RAW DATA >>
::::

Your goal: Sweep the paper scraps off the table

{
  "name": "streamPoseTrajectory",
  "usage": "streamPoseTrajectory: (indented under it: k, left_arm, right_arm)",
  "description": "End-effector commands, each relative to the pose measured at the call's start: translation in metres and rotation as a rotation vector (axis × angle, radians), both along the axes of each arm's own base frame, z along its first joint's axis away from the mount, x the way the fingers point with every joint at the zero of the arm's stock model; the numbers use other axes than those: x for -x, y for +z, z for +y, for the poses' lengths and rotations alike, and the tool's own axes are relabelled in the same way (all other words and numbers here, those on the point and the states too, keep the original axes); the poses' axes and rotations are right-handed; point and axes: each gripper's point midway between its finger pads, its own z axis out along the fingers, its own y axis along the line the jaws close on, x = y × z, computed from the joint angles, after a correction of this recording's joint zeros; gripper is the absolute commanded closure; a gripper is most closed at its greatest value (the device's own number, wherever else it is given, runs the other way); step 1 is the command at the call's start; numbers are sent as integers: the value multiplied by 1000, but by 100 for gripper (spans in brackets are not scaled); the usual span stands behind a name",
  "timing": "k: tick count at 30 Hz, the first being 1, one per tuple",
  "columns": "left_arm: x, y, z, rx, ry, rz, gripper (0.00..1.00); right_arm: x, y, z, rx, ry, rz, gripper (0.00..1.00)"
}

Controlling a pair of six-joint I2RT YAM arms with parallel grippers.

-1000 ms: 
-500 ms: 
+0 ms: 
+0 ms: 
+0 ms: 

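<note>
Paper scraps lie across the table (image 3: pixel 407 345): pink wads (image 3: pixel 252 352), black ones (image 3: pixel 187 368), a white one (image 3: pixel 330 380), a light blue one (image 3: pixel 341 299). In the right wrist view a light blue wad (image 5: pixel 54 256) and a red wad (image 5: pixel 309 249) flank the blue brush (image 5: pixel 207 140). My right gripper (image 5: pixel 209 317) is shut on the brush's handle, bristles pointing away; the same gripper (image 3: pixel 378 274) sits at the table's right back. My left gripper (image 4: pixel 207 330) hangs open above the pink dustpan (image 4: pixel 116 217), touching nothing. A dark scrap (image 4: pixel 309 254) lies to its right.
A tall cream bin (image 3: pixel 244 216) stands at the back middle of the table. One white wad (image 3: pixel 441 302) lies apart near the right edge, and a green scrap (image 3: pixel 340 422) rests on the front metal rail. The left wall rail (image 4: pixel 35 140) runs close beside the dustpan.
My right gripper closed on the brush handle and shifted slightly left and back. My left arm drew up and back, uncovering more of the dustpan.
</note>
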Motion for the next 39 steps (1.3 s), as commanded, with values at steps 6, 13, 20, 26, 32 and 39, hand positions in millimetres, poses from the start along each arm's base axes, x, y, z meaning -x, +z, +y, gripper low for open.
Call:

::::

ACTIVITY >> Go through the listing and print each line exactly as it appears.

EXERCISE RESULT >>
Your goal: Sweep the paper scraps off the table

{
  "name": "streamPoseTrajectory",
  "usage": "streamPoseTrajectory: (indented under it: k, left_arm, right_arm)",
  "description": "End-effector commands, each relative to the pose measured at the call's start: translation in metres and rotation as a rotation vector (axis × angle, radians), both along the axes of each arm's own base frame, z along its first joint's axis away from the mount, x the way the fingers point with every joint at the zero of the arm's stock model; the numbers use other axes than those: x for -x, y for +z, z for +y, for the poses' lengths and rotations alike, and the tool's own axes are relabelled in the same way (all other words and numbers here, those on the point and the states too, keep the original axes); the poses' axes and rotations are right-handed; point and axes: each gripper's point midway between its finger pads, its own z axis out along the fingers, its own y axis along the line the jaws close on, x = y × z, computed from the joint angles, after a correction of this recording's joint zeros; gripper is the absolute commanded closure; a gripper is most closed at its greatest value (the device's own number, wherever else it is given, runs the other way); step 1 is the command at the call's start; numbers are sent as integers: the value multiplied by 1000, but by 100 for gripper (spans in brackets are not scaled); the usual span stands behind a name",
  "timing": "k: tick count at 30 Hz, the first being 1, one per tuple",
  "columns": "left_arm: x, y, z, rx, ry, rz, gripper (0.00..1.00); right_arm: x, y, z, rx, ry, rz, gripper (0.00..1.00)"
}

Controlling a pair of six-joint I2RT YAM arms with parallel grippers.

-1000 ms: 
-500 ms: 
+0 ms: 
+0 ms: 
+0 ms: 

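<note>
Paper scraps lie across the table (image 3: pixel 407 345): pink wads (image 3: pixel 252 352), black ones (image 3: pixel 187 368), a white one (image 3: pixel 330 380), a light blue one (image 3: pixel 341 299). In the right wrist view a light blue wad (image 5: pixel 54 256) and a red wad (image 5: pixel 309 249) flank the blue brush (image 5: pixel 207 140). My right gripper (image 5: pixel 209 317) is shut on the brush's handle, bristles pointing away; the same gripper (image 3: pixel 378 274) sits at the table's right back. My left gripper (image 4: pixel 207 330) hangs open above the pink dustpan (image 4: pixel 116 217), touching nothing. A dark scrap (image 4: pixel 309 254) lies to its right.
A tall cream bin (image 3: pixel 244 216) stands at the back middle of the table. One white wad (image 3: pixel 441 302) lies apart near the right edge, and a green scrap (image 3: pixel 340 422) rests on the front metal rail. The left wall rail (image 4: pixel 35 140) runs close beside the dustpan.
My right gripper closed on the brush handle and shifted slightly left and back. My left arm drew up and back, uncovering more of the dustpan.
</note>
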Motion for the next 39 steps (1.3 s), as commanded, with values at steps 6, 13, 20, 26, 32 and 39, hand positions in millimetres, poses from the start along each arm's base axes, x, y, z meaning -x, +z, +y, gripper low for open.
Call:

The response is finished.